In 2012, just two PCT applications originated in Iran, while a grand total of three came out of North Korea.  Since 2007, neither country has produced any more than seven PCT applications in a calendar year.  These are among the lowest figures in the world, and you have to look to the poorest and smallest nations to find comparable numbers.

Things are even worse when you look to the rate of national filings in, and from, both countries.  In 2011, no PCT applications entered the national phase in either country.  The same year, international applications originating in Iran resulted in only eight national phase entries elsewhere, while North Korea performed even worse with just seven.

By any measure, these are countries whose participation in the international IP system is utterly negligible.  But they are members of both WIPO and the PCT, and it is clearly within WIPO’s remit to try to find way to assist them in increasing their participation, whatever the United States’ feelings on the matter might be or, indeed, those of other individual member states.

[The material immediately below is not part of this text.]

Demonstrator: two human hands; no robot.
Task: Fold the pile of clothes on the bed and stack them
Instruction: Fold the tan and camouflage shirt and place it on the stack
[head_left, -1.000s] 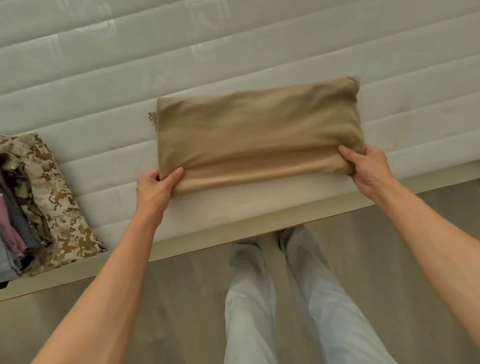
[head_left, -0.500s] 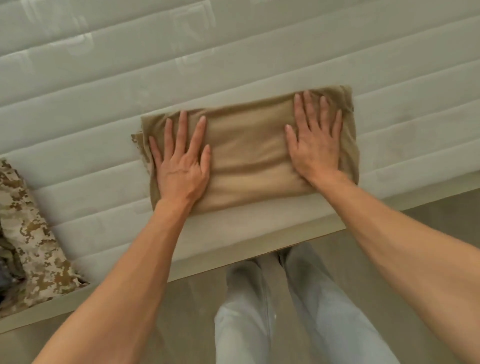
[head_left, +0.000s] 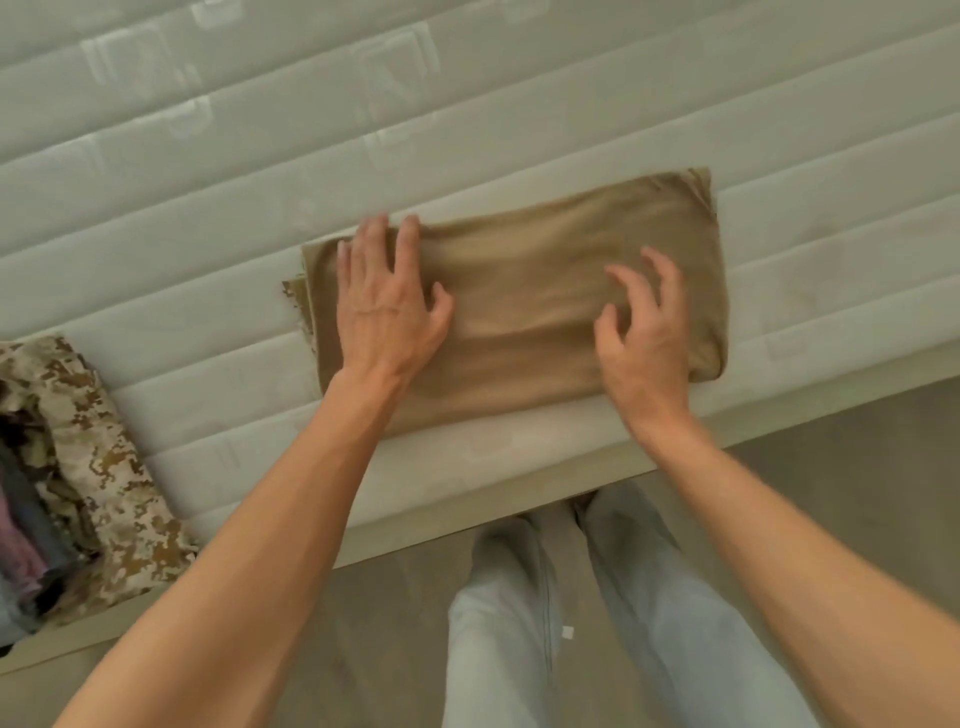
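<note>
With the left hand (head_left: 387, 312) flat on the folded tan knit garment (head_left: 524, 306) at frame centre on the white quilted mattress (head_left: 208, 208) and the right hand (head_left: 647, 338) loosely curled, empty, just above, smoothing outward should flatten it for the camouflage-topped stack (head_left: 78, 467) at lower left.

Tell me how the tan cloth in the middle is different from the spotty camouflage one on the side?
The tan cloth is one plain colour; the camouflage cloth is blotchy brown and beige. The tan cloth lies alone mid-bed, with the left hand flat on it; the camouflage cloth sits untouched at the left edge among other clothes. Both are folded on the mattress.
</note>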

Just to be absolutely clear, I am no supporter of the regimes in either Iran or North Korea.  I note that there appears to have been some thawing of international relations under the new government in Iran, and it is my sincere hope that this is real, and that it results in benefits to regional stability, and to the country’s people.  As for North Korea, I am personally far more concerned about its utterly appalling record of human rights abuses than its posturing and sabre-rattling (which is, of course, not to say that the two are unrelated).  I have no problem branding the country a ‘rogue state’, and were it not for the fact that sanctions harm ordinary people already suffering under an oppressive regime, I would want to see the international community take an even harder line.

But that is not the world we live in.  WIPO has a mission and, within the restrictions imposed by UN Security Council resolutions (not the laws of any single member state), it is entitled and expected to pursue that mission.  In doing so, it is inevitable that it will make decisions and take actions that ‘we’, as onlooking individuals and individual nations, might not agree with.  I personally doubt that the assistance provided to Iran and North Korea will make any difference to their level of participation in the international IP system – at least, not without some far more significant political and social change.

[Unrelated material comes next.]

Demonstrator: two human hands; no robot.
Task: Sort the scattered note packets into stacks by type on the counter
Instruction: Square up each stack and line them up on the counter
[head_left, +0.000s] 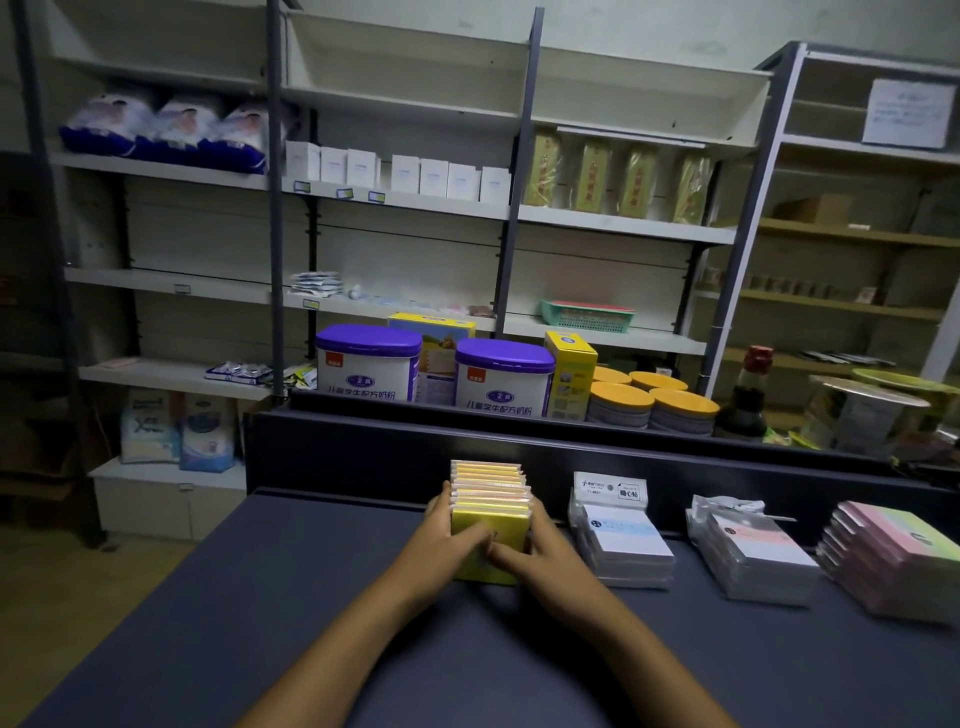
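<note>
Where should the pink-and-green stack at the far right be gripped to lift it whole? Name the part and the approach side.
Probably grip the pink-and-green stack low down across its two long sides, coming from above and slightly from its near end. The packets lie stepped like fanned cards, so a pinch on the top packet alone would likely leave the rest on the counter. Both hands are busy squaring the yellow stack.

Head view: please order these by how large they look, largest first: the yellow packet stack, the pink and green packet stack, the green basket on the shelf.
1-2. Pink and green packet stack and yellow packet stack: alike, unranked.
3. Green basket, though farther away.
</note>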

However, it seems fairly clear to me that the Members of US Congress who are criticising Francis Gurry, and branding him as an unsuitable candidate for the position of WIPO Director General, are playing to a domestic audience.  I can fully understand why US citizens (including Gene Quinn), as well as the US media and US politicians, might take issue with the actions of a UN body which they see as being contrary to US national interests (however trivial just over $50,000 of computer equipment is in the scheme of things). 

But this is not all about the US.  And, as I have already said, WIPO is not an arm of the US government.  Nor, to the extent that it operates outside the US, is it in any way bound by US national laws – any more than it is bound by Iranian or North Korean laws which restrict the activities of residents of those countries domestically and internationally.  And that, surely, is a good thing!


Mark Summerfield said...

Thanks for your comment, Bob.

The US may currently be the largest filer of PCT applications, but this is unlikely to remain the case. Since 2007, the number of international applications originating in the US has oscilated between 45,000 and 54,000, while China has gone from 5,455 in 2007 to 18,617 in 2012. Japan's PCT filings have risen steadily from 27,743 to 43,660.

And since WIPO is self-funding, the US contribution to the UN is irrelevant.

I note that Gene says 'allegedly' an International body. I find this ironic, since his actual complaint appears to be that it is succeeding in this 'alleged' goal, by not being the puppet of a single nation - even one that provides the greatest share of finacial input.